The simple question that needs an answer in the issue under consideration is whether the complaint against the appellant amounts to an allegation of the commission of a crime of stealing by conversion under the criminal code as contended by learned counsel for the appellant. The complaint is simply that the appellant “while acting as legal practitioner for the petitioner recovered the sum of N25,000 in part settlement of judgment debt but refused to pay it over to the petitioner.

Learned Counsel for the appellant has referred the court to sections 383(1) (2) (a) (b) and (f), 383(3) and 390 of the Criminal Code as making provisions grounding the complaint of stealing by conversion thereby rendering the complaint against the appellant criminal in nature and deny the 1st respondent, upon decided authorities, of the jurisdiction to entertain the same without a competent court first determining the criminal aspect of the complaint. The question then is what do the said sections of the criminal code provide? Section 383(1)

“A person who fraudulently takes anything capable of being stolen, or fraudulently converts to his own use or to the use of any other person anything capable of being stolen is said to steal that thing. (2) A person who takes or converts anything capable of being stolen is deemed to do so fraudulently if he does so with any of the following intents:

(a) an intent permanently to deprive the owner of the thing of it;

(b) an intent permanently to deprive any person who has any special property in the thing of such property;

(f) in the case of money; an intent to use it at the will of the person who takes or converts it, although he may intend afterwards to repay the amount to the owner.

(3) The taking or conversion may be fraudulent although it is effected without secrecy or attempt at.” From the above provisions, it is very clear that what is proscribed is the act of dealing with goods or property which lawfully comes into the possession of the person in a manner inconsistent with the right of the true owner provided that it is also established that there is an intention on the part of the defendant or accused in so doing to deny the owner’s right or to assert a right which is inconsistent with that of the owner. Thus the conversion must be to the use of the person converting or to the use of any other person with intent to permanently deprive the owner of the goods, and in the case of money there must exist the intent to use it at the will of the person who converts it, notwithstanding the fact that he intends to repay same to the owner on, a later date. In the instant case, the facts and circumstances do not even suggest that appellant intended to use the money recovered on behalf of the 2nd respondent neither has it been alleged that appellant spent the money so recovered nor withheld the money with the intention of spending same.
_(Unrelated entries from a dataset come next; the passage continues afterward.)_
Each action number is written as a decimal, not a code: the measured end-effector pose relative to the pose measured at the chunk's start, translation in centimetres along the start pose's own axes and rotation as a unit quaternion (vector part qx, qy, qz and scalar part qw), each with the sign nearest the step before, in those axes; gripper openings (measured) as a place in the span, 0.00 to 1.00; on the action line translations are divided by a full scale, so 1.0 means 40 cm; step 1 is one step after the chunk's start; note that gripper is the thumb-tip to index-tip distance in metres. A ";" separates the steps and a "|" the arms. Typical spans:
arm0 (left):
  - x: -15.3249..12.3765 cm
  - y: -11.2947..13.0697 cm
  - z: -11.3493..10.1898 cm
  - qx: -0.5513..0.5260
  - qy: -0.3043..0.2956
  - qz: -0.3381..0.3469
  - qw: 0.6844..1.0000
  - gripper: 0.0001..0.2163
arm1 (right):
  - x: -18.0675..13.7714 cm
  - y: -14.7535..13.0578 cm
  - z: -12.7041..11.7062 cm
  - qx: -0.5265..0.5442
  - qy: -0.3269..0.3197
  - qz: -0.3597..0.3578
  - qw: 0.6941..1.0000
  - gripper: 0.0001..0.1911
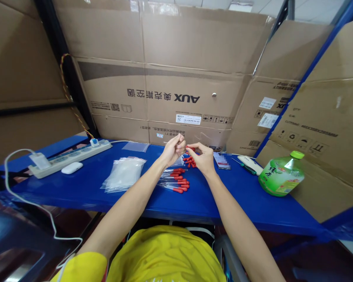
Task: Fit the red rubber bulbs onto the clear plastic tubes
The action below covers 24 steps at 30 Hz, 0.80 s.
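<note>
Both my hands are raised together over the blue shelf. My left hand is closed in a pinch on a thin clear dropper tube whose end sticks out to the left. My right hand is closed on a small red rubber bulb right beside the left fingers. Under the hands lies a pile of clear droppers with red bulbs, and several loose red bulbs sit just behind it.
A stack of clear plastic bags lies left of the droppers, another bag behind. A power strip and white mouse-like case sit far left. A phone, screwdriver and green drink bottle lie right. Cardboard boxes wall the back.
</note>
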<state>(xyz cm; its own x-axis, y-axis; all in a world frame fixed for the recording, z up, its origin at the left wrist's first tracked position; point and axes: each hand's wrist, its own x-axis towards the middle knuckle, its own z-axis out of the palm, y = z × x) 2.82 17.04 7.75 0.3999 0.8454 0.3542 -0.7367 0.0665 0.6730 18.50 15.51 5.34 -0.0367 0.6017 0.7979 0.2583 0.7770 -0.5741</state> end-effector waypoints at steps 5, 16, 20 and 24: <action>0.000 0.005 0.000 -0.073 0.033 0.011 0.997 0.19 | 0.005 -0.028 -0.005 -0.062 0.029 -0.047 0.997 0.06; -0.011 0.021 -0.011 -0.149 0.035 0.014 0.988 0.23 | 0.002 -0.001 0.004 -0.018 -0.007 0.018 1.000 0.13; -0.012 0.028 -0.013 -0.161 0.046 0.014 0.986 0.20 | 0.000 0.003 0.006 0.014 -0.024 0.046 0.999 0.14; -0.012 0.027 -0.011 -0.161 0.048 0.010 0.986 0.17 | -0.002 0.000 0.007 0.036 -0.011 0.051 0.998 0.14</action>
<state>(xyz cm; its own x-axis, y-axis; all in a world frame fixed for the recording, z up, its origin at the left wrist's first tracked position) 1.59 16.94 8.04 0.3418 0.8937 0.2906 -0.8844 0.2013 0.4211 18.22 15.50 5.21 -0.0354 0.6824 0.7301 0.1915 0.7216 -0.6653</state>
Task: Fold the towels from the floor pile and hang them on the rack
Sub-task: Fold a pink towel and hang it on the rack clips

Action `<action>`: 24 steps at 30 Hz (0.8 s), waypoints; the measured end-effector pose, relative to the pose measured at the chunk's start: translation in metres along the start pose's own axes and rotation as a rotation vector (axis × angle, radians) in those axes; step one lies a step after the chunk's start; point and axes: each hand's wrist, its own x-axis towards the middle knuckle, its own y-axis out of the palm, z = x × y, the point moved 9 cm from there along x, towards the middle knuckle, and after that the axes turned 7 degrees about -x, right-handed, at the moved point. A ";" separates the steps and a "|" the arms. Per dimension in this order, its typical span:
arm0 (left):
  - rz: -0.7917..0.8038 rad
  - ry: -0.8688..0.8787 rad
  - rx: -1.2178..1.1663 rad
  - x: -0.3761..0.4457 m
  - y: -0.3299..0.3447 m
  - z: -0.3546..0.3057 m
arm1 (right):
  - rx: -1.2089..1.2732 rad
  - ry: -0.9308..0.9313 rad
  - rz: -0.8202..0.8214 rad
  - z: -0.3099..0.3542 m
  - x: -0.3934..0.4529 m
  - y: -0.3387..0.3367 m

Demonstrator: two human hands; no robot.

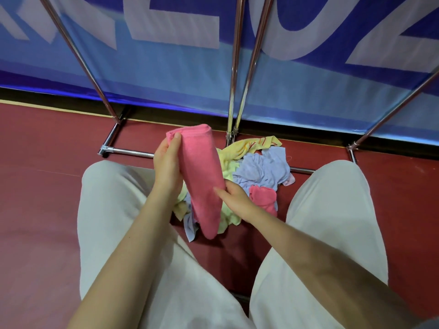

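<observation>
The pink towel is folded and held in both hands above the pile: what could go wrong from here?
1. The left hand grips the pink towel only near its top and the right hand holds its side; the hanging lower end may unfold when lifted.
2. That end hangs over the floor pile and might snag loose towels.
3. The rack poles stand close together; the towel could catch there.

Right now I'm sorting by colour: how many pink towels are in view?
2. One folded pink terry towel is held up by the left hand and right hand; one crumpled pink towel lies on the floor pile's right edge. Others may be buried.
</observation>
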 end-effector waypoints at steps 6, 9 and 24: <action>-0.264 -0.001 -0.031 0.019 -0.043 0.000 | 0.083 -0.003 -0.027 0.001 0.001 -0.004; -0.284 -0.026 0.023 0.019 -0.048 0.008 | 0.112 0.003 -0.088 0.002 -0.004 -0.019; -0.319 0.008 0.429 0.014 -0.036 0.012 | 0.066 -0.049 -0.008 0.035 -0.035 -0.072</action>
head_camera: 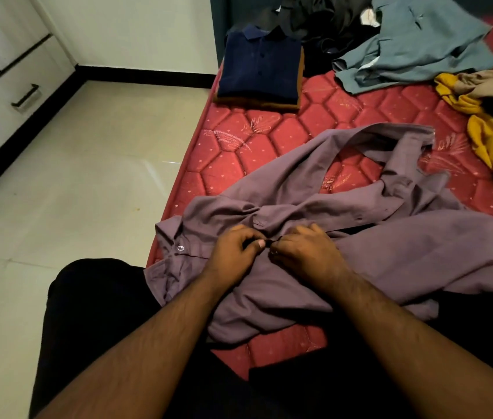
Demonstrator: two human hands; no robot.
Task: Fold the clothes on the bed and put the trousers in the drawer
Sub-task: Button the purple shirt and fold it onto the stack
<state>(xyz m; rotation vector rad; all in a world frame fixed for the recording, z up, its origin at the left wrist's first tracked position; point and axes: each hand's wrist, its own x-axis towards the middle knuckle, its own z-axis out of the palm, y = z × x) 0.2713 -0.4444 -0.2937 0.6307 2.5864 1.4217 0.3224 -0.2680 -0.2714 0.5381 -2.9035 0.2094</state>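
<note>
Head view: a red quilted mattress bed (269,140) beside a pale tiled floor, white drawers (12,95) at the far left; the crumpled mauve cotton button-up shirt (390,252) lies on the bed's near edge, soft, light and floppy, likely best taken by placket or shoulders; the left hand (233,252) and right hand (305,249) pinch its button placket, fingers curled close; a folded navy polo shirt (258,65) sits well beyond.

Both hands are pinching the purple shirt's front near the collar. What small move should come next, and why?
Probably finish closing that button: the left hand and right hand pinch the placket of the purple shirt, which lies crumpled and unfolded on the mattress.
</note>
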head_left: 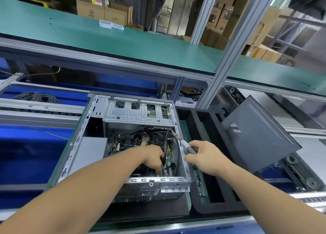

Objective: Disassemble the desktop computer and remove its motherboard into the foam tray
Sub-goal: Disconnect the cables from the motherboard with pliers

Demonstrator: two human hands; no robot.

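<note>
Bare left hand (153,157) inside ribbed steel case (77,145) — cables (165,145) tangled.

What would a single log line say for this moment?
left hand: inside open grey metal computer case, at black cables | right hand: holding grey-handled screwdriver | motherboard: not out | black foam tray: beside case

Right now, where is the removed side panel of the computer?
In the head view, the side panel leans tilted on the right, over the black foam tray, beside the open computer case.
</note>
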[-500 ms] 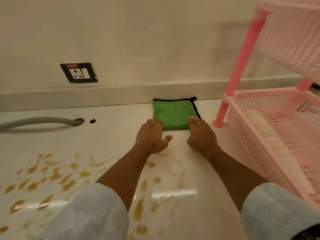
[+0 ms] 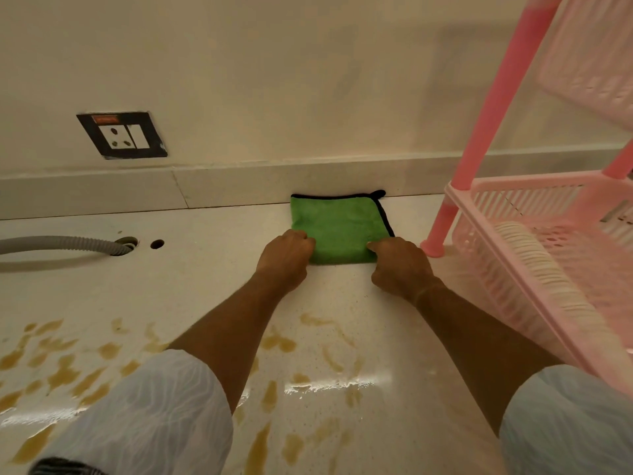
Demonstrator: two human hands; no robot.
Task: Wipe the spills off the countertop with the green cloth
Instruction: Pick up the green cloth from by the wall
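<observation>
Cloth (image 2: 337, 228) lies folded flat at 12 o'clock against the backsplash, left hand (image 2: 286, 257) pinching its 7 o'clock corner, right hand (image 2: 399, 265) its 5 o'clock corner. Risk: the rack leg (image 2: 442, 224) sits just at 3 o'clock, so a wide pull could clip it. Versus half a second ago, flat open palms are now curled onto the near edge; spills (image 2: 68, 368) at 7 o'clock untouched.

The folded cloth (image 2: 339, 228) lies on the countertop (image 2: 205, 286) at twelve o'clock, against the backsplash. The left hand (image 2: 286, 257) and right hand (image 2: 399, 265) rest on its near corners. The rack (image 2: 534, 214) stands at two o'clock, the hose (image 2: 65, 244) at ten, and the spills (image 2: 68, 368) at seven.
</observation>
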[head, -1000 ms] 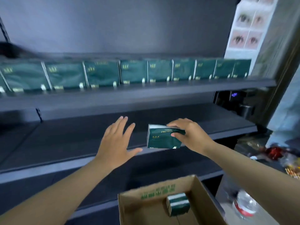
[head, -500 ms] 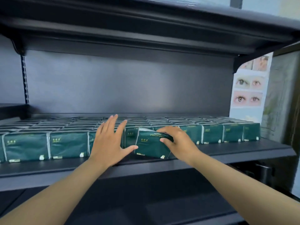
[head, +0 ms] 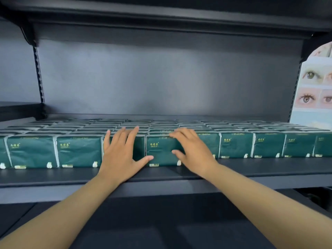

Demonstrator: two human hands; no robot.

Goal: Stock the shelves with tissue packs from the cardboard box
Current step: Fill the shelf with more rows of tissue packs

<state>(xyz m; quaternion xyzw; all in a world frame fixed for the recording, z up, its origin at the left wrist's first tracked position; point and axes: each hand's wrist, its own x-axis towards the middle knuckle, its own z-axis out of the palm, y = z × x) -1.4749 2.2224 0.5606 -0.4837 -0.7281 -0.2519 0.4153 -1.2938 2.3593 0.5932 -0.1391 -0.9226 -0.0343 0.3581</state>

In fact appellant contends that the 2nd respondent never demanded for the money in his possession.

The question is whether appellant, a legal practitioner can be said to have ever entertained the slightest thought of being accused of stealing by conversion when he maintained throughout that the 2nd respondent never demanded for the money in his possession. I hold the view that the complaint against the appellant speaks for itself and it is simply that appellant was being accused of infamous conduct in a professional respect and not of the commission of any crime let alone the offence of stealing by conversion. It should also be noted that throughout the trial appellant never raised an objection to the complaint being of a criminal nature or plead to the jurisdiction of the 1st respondent to hear his matter.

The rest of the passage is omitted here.